En 1965, première élection au suffrage universel direct
B) La République Gaullienne : 1962-1969
De Gaulle fait savoir qu’il brigue un second mandat en décembre1965. Il y aura tout une série d’opposant, 2 noms sont à retenir, François Mittérand, de gauche, et Jean Lecanuet, candidat centriste. Il est très ouvert au modèle américain.

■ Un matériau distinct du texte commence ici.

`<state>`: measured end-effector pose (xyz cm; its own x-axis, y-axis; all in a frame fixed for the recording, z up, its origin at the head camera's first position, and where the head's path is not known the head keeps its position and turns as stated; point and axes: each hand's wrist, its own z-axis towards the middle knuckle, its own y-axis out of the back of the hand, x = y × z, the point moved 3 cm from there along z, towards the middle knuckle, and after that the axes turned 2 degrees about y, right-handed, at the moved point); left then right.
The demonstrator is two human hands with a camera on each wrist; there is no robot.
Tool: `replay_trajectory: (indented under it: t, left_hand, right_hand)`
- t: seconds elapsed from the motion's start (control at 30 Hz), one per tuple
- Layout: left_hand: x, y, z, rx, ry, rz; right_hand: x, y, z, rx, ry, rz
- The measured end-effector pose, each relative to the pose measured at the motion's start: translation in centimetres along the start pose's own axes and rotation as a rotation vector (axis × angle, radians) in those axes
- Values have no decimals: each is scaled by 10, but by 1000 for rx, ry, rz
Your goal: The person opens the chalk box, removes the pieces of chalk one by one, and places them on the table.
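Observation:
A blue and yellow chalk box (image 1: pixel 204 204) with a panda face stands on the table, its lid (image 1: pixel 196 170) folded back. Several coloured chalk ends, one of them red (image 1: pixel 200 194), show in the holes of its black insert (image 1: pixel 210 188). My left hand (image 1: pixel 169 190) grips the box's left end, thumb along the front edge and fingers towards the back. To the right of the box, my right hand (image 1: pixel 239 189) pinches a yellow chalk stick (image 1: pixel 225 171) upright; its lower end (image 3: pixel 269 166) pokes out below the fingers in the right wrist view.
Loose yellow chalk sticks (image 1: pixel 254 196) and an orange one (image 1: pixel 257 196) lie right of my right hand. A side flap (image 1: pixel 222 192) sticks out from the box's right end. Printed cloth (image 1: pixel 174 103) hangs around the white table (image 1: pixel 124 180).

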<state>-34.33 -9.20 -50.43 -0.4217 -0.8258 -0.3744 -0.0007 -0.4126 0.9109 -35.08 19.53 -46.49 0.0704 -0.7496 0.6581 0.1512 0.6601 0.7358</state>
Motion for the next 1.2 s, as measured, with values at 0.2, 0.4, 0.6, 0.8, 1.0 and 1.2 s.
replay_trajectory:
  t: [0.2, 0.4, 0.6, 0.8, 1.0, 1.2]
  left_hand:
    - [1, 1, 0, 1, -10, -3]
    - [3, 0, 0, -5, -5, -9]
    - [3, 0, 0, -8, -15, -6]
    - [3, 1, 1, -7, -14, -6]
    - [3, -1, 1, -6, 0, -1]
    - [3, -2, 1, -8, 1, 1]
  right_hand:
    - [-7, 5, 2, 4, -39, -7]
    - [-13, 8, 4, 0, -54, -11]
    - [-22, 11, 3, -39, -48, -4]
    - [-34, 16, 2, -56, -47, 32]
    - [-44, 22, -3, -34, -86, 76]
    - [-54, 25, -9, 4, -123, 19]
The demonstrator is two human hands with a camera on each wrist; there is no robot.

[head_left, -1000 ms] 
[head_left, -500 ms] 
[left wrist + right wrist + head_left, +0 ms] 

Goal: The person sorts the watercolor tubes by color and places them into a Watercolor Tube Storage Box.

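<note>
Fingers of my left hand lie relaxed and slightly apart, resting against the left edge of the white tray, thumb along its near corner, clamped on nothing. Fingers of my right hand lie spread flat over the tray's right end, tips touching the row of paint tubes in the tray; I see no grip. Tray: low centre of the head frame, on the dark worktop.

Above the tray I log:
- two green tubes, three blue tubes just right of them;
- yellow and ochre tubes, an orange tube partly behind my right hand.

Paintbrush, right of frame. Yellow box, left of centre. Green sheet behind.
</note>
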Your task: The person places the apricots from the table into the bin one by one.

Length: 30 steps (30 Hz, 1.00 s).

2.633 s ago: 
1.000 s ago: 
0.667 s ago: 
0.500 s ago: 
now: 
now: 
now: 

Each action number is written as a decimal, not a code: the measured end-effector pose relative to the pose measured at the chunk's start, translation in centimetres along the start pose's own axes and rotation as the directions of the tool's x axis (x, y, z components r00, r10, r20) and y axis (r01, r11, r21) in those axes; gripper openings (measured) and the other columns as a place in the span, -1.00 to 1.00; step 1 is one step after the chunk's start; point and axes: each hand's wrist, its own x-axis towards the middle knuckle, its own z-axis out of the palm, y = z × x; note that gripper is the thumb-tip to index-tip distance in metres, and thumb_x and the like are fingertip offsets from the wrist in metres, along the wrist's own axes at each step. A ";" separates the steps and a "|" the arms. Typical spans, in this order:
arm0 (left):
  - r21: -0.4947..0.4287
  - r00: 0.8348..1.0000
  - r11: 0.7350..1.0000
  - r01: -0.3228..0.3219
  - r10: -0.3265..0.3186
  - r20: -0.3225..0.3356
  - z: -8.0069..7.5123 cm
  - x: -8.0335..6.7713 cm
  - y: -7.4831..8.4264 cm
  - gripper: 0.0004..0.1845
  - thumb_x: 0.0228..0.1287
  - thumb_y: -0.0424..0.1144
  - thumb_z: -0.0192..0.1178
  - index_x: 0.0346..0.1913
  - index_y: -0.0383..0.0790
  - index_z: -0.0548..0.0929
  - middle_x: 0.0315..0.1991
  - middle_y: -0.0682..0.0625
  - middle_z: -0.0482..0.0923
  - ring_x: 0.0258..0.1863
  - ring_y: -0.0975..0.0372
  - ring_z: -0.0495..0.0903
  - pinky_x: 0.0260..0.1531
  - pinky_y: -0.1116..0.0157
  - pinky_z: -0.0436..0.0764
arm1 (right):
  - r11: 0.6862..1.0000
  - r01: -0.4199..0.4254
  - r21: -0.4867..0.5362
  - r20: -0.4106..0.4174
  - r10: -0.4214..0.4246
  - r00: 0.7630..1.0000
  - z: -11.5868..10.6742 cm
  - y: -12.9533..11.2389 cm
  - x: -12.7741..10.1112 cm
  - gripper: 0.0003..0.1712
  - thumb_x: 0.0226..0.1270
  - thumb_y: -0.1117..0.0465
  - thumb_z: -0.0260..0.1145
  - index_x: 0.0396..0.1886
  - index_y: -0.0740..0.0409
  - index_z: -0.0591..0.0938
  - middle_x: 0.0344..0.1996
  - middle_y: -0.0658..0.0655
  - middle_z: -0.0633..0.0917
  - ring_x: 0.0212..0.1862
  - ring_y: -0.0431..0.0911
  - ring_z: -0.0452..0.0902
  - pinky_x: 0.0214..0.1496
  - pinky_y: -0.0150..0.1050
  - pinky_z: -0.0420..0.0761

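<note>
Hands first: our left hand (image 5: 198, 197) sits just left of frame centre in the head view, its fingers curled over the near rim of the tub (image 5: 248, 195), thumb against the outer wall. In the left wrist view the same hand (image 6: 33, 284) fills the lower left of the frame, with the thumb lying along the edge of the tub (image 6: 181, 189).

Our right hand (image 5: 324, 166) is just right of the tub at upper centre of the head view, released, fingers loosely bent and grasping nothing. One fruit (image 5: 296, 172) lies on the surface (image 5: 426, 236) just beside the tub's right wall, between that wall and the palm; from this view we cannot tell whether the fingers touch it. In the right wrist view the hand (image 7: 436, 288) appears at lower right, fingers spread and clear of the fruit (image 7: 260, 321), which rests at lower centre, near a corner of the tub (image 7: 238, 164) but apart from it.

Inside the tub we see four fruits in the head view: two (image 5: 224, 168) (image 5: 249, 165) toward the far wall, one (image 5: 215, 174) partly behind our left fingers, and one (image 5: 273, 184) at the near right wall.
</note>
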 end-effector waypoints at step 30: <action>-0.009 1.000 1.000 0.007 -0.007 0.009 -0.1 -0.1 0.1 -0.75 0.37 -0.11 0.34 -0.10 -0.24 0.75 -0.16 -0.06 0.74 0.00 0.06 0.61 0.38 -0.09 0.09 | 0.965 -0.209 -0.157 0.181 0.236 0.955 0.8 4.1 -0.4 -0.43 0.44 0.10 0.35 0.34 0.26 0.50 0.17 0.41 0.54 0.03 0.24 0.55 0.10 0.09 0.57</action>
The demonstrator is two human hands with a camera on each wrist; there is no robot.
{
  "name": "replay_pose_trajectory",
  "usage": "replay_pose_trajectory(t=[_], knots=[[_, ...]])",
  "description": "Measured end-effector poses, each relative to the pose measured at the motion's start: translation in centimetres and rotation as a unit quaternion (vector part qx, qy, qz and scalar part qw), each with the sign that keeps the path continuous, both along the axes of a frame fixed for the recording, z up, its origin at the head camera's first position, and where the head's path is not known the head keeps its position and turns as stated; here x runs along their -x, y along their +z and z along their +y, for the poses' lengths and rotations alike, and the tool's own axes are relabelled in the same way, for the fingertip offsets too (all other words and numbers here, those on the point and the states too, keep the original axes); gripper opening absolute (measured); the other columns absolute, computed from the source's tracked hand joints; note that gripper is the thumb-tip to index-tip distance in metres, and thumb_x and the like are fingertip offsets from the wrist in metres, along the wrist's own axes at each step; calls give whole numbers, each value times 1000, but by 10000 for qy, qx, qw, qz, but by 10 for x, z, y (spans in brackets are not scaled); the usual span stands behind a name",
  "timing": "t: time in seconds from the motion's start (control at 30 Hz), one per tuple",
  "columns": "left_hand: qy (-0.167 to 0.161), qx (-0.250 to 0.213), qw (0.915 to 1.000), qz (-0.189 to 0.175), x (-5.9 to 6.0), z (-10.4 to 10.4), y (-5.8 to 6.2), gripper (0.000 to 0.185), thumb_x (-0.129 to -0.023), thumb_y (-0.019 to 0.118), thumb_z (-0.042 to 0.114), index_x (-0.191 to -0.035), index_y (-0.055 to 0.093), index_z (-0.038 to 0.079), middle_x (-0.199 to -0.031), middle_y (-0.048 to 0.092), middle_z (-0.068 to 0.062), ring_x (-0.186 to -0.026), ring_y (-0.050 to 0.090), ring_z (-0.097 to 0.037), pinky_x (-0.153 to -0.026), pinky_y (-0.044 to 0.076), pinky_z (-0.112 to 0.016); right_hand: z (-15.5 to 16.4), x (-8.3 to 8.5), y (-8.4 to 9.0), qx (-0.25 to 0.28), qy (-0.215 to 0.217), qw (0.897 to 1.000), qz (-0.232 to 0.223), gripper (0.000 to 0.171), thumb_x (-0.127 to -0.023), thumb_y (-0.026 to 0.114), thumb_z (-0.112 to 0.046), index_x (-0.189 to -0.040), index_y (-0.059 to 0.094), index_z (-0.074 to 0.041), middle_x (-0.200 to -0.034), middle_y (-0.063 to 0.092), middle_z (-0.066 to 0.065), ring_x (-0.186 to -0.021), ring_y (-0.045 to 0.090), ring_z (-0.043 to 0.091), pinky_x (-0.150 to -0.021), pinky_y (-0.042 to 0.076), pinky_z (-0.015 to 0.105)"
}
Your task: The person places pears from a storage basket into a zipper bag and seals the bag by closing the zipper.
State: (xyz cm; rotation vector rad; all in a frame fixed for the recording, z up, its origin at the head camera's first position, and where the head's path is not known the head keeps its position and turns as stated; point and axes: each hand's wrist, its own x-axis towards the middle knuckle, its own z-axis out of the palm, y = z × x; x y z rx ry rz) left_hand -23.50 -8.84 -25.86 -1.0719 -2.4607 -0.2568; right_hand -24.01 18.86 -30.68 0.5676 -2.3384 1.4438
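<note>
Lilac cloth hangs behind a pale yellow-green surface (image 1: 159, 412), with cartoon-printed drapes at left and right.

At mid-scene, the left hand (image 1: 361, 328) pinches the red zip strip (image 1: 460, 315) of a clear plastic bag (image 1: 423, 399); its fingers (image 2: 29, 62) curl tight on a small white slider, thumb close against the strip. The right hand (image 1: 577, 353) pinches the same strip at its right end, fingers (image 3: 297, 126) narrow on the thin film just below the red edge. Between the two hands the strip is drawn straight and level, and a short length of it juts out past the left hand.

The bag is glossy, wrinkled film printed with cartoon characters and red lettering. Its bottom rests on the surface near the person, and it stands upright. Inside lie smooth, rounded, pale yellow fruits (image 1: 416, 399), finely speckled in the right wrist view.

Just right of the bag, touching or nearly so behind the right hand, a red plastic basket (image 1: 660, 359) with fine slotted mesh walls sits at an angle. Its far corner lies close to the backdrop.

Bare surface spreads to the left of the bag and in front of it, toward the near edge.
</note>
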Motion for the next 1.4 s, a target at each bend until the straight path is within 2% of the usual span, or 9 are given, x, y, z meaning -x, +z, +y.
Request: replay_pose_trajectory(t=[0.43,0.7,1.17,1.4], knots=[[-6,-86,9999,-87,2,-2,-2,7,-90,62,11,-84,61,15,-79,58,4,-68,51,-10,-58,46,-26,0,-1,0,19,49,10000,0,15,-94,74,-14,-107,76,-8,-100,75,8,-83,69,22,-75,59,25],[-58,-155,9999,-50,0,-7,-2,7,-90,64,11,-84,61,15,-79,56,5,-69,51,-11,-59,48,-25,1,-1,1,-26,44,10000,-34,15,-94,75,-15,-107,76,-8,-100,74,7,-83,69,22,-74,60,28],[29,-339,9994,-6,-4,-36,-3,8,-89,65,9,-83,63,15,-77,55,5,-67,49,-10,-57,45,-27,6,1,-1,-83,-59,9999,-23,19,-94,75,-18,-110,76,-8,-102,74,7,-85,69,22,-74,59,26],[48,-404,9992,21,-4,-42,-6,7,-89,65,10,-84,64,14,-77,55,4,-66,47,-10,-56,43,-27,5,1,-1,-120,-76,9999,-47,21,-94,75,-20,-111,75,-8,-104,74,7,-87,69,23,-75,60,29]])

A la surprise générale, il est mis en ballotage.
43%, 32%, 16%
Ça montre que De Gaulle ne réussit plus à réunir tout le monde. 2nd tour : 54% des voix uniquement pour lui. « Toute ma vie, je me suis fait une certaine idée de la France. »

Mai 68
Opposition face à la guerre du Vietnam
Révolution estudiantine face aux relations internationales et par rapport à la situation en France.
Les jeunes veulent de la liberté. Ils se sentent oppressé dans un carcan.
Ex : Ville de Nanterre. Dans une France avec des bidonvilles.
Les étudiants vont se rendre dans les usines volontairement pour se joindre aux mouvements de grèves. Ils vont les aider pour leurs revendications sociales.
George Pompidou va essayer de désamorcer la crise en réunissant syndicats et patrons en Mai 68 pour les accords de Grenelles. Dans un premier temps, De Gaulle pense que ces évènements ne le concernent pas. Or ces mouvements prônent le départ de De Gaulle. Dans les mouvements estudiantins, des choses intéressantes dont slogan : « sous les pavés, la plage »
Il est aussi absent car déstabilisé, il a un peu décroché. Il se rend à Baden-Baden pour voir Massu. Il aura le soutien de l’armé et s’assurer que les soviétiques ne vont pas profiter de la situation. Il prononce le 30 Mai 1968, un discours. Il montre une certaine fermeté, dissout l’assemblé national selon les principes de la constitution et organise un nouveau vote. Il va rendre responsable de ces évènements les communistes alors que c’est faux. A peine ce discours prononcé, une manifestation de soutien à De Gaulle est organisé aussitôt a Paris, réunissant des dizaines de milliers de France.
Un mois après en Juin 68, un raz de marée de Gaulliste (294/485 sièges) durant les élections. Un vote Gaulliste se fera aussi dans les petites villes et les campagnes, inquiétées par ces mouvements parisiens. On votera donc De Gaulle pour le retour à l’ordre. Un an plus tard, le 28 Avril 1969, De Gaulle démissionne. Il a été meurtri durant les épisodes 68. Il va donc proposer une réforme aux Français et va mettre en jeu son poste sur ce référendum. Ils vont voter contre De Gaulle, plus que le projet lui-même.
Il démissionne dès le lendemain des résultats et se retire de la vie politique. Il se rend en Irlande et meurt peu après.

Pompidou + héritier que Giscard
Pompidou devient le 2ème président de la république française
En 74, Pompidou décède en plein mandat
Le programme de la gauche est en 110 points :
- 21 nationalisations
- SMIC relevé
- Impôt sur les fortunes
- Droit de retraite a 60 ans
Il y a des mesures phares : 26 Aout 1981, Abolition de la peine de mort. Défendu par Robert Badinter.
C’est un avocat spécialisé dans les procès ou les prisonniers risquaient la peine de mort.
Opposition a l’école laïque, finalement la loi ne passera pas. Cependant, les écoles privées ne sont pas libre de leurs enseignements. De même, les enseignants sont payés par le gouvernement.
On a président de gauche et chambre de député de droite.
Il obtient des députés de gauche et dissout la chambre
Après 5 ans, les députés de droite reviennent. Il doit alors cohabiter avec eux.